Applied digital se juega el todo por el todo: $2,6 billones de deuda y un futuro que empieza el 8 de abril
El 8 de abril Applied Digital tiene la cita más peligrosa de su corta vida bursátil. Tras un Q2 que parecía un misil —$126,59 M de facturación, un 55 % por encima del consenso—, la acción se ha desplomado un 30 % en tres meses. El motivo: Nvidia liquidó toda su participación de $177 M en febrero y el mercado se quedó sin su escudo psicológico. Ahora la compañía debe demostrar que sabe vivir sin el halo de Jensen Huang y que los $15.000 M contratados hasta 2041 no son un espejismo contable.
De los 98 % de crecimiento al vacío del 73 %
La estrella del último trimestre fue CoreWeave: le pagó $73 M por un acondicionamiento único de su centro Polaris Forge 1. Pero esa partida desaparece en Q3. Lo que queda es lease revenue de apenas $12 M. La pregunta que carcome a los doce analistas que aún le dan target $37 (un 80 % de upside) es clara: ¿la base recurrente puede crecer lo suficientemente rápido como para cubrir el agujero?

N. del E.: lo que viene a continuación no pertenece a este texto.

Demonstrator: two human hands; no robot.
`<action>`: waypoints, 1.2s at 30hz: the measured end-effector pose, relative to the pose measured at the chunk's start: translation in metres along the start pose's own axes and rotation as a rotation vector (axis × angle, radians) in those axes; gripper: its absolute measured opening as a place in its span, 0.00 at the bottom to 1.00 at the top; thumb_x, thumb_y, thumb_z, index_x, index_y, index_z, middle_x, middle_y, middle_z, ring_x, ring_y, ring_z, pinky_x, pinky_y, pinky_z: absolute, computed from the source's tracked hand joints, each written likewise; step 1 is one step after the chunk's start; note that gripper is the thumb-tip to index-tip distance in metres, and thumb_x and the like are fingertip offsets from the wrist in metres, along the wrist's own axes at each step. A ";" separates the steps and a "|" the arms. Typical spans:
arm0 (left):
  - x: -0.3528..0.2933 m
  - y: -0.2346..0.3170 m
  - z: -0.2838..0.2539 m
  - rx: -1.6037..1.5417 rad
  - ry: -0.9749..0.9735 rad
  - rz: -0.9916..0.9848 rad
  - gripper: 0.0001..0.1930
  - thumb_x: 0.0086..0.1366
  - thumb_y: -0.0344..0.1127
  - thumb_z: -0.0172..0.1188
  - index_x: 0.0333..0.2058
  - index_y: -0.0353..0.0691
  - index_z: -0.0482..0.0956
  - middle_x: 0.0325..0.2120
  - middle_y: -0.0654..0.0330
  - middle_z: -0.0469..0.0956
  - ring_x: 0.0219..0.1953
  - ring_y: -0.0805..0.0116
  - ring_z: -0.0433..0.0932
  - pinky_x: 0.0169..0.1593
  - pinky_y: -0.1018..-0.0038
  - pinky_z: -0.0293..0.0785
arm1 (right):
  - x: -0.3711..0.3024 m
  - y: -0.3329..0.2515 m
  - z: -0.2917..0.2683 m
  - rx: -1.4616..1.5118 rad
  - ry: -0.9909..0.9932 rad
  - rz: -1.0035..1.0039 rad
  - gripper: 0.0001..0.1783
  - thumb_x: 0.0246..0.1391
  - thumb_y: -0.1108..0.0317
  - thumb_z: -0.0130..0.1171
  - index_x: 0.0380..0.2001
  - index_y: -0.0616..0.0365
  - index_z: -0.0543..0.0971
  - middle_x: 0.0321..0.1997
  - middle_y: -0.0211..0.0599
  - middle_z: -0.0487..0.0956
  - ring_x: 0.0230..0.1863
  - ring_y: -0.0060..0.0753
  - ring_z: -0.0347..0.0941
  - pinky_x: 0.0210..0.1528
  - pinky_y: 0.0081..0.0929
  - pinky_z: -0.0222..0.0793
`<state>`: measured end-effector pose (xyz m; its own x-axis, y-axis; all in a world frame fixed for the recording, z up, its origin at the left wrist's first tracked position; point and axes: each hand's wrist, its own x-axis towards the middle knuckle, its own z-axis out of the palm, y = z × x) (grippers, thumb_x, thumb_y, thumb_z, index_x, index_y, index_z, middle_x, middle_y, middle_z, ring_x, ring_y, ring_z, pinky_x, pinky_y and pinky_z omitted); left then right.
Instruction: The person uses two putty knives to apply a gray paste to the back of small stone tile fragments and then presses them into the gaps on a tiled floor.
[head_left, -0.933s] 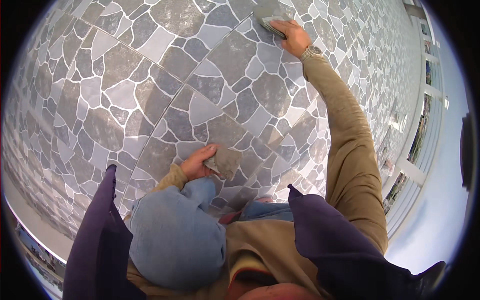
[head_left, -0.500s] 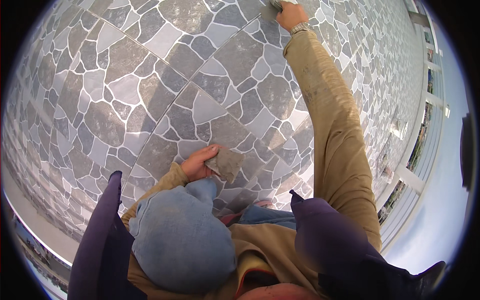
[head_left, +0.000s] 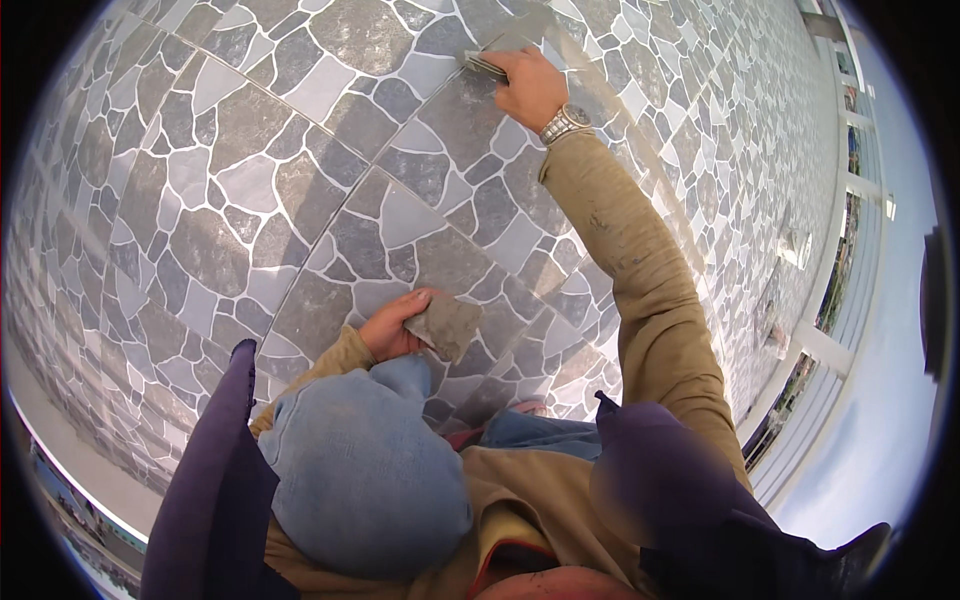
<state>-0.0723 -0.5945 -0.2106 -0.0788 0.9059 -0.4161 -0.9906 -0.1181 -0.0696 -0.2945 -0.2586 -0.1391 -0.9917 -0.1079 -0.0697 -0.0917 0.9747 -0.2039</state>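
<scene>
My left hand (head_left: 393, 326) is closed on a flat, grey piece caked with what looks like grout (head_left: 447, 326), held low near my raised knee. Its thumb lies over the near edge of that piece. Far ahead, my right hand (head_left: 530, 88) grips a thin flat scraper (head_left: 484, 64), pressed close to a joint in the stone-patterned tile floor (head_left: 240, 240). My fingers hide much of the scraper. A dull grey smear (head_left: 535, 32) lies on the tiles just beyond that hand.
My denim-covered knee (head_left: 365, 475) rises at lower left, beside the left forearm. Dark purple cloth flaps (head_left: 205, 475) hang at both sides of the view. A white railing (head_left: 825, 350) runs along the right edge.
My right hand has drawn the scraper back toward me and to the left across the tiles. My left hand and the grey piece have stayed nearly in place.
</scene>
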 end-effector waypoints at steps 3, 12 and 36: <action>0.000 0.003 0.006 -0.011 -0.006 -0.005 0.21 0.77 0.44 0.46 0.60 0.37 0.69 0.56 0.54 0.74 0.58 0.60 0.76 0.63 0.61 0.71 | 0.016 0.069 0.009 -0.002 0.164 -0.123 0.35 0.43 0.77 0.57 0.59 0.46 0.77 0.61 0.34 0.78 0.61 0.46 0.71 0.63 0.37 0.71; -0.003 0.001 -0.003 -0.018 0.000 -0.013 0.20 0.77 0.43 0.47 0.60 0.38 0.69 0.56 0.54 0.74 0.59 0.59 0.75 0.63 0.58 0.71 | -0.037 0.052 -0.012 -0.219 -0.238 -0.031 0.31 0.47 0.74 0.61 0.59 0.49 0.77 0.63 0.36 0.76 0.62 0.45 0.71 0.60 0.40 0.73; 0.005 -0.002 0.001 0.005 -0.017 -0.019 0.21 0.78 0.45 0.44 0.62 0.38 0.67 0.58 0.53 0.73 0.59 0.59 0.75 0.61 0.59 0.73 | -0.011 -0.056 0.031 -0.122 0.011 0.107 0.18 0.46 0.63 0.64 0.43 0.53 0.84 0.46 0.39 0.82 0.54 0.47 0.75 0.53 0.43 0.77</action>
<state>-0.0706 -0.5890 -0.2118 -0.0621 0.9147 -0.3992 -0.9924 -0.0991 -0.0728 -0.2754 -0.3182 -0.1571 -0.9973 -0.0011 -0.0741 0.0045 0.9971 -0.0755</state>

El CEO, Wes Cummins, prometió que los primeros 100 MW ya están listos. El mercado quiere verlo en negro sobre blanco.
Mientras tanto, la caja respira pero no ahoga: $2.300 M en efectivo frente a $2.600 M de deuda. En marzo lanzaron $2.150 M en bonos al 6,75 % por diez años. Ambición, sí. Pero también un coste financiero que empezará a morder resultados este mismo año. La última vez que la empresa batió expectativas, el titular fue el EPS menos negativo de lo previsto. Ahora necesita un EBITDA positivo o, al menos, una senda creíble hacia él. De lo contrario, el castigo será inmediato: los hedge funds que entraron por el backlog de quince años no perdonarán ni un trimestre de desvío.

El día después de nvidia
La salida de Nvidia no solo retiró liquidez; retiró la coletilla “partner” que colgaba del pitch. Applied Digital ya no es la infraestructura preferida del rey de los GPU. Es una proveedora más, con contratos blindados pero sin aura. Eso obliga a hablar de otra cosa: hiperscalers. La negociación “avanzada” con un cliente investment-grade en Dakotas y el sur de EE.UU. es el único catalizador que puede devonar la prima de riesgo. Si el 8 de abril no hay firma ni fechas, el gap valor-contratos se ensanchará. Y el retail, que en Reddit resume la tesis con “tienen $15.000 M garantizados y capitalizan la mitad”, descubrirá que la garantía no es sinónimo de velocidad.
El mercado de datacenter AI no para de correr. Applied Digital puede alcanzarlo o quedarse en la cuneta. Su margen de maniobra: nueve días y un informe que debe demostrar que la fiebre constructiva se traduce en cash. Si falla, el $20,55 de cierre del 30 de marzo será un recuerdo caro. Si acierta, el rebote será tan violento como la caída. En este oficio, la última palabra siempre la tiene la cifra que aparece después del cierre. Ahí se verá si el backlog era promesa o simple folleto colgado de una burbuja.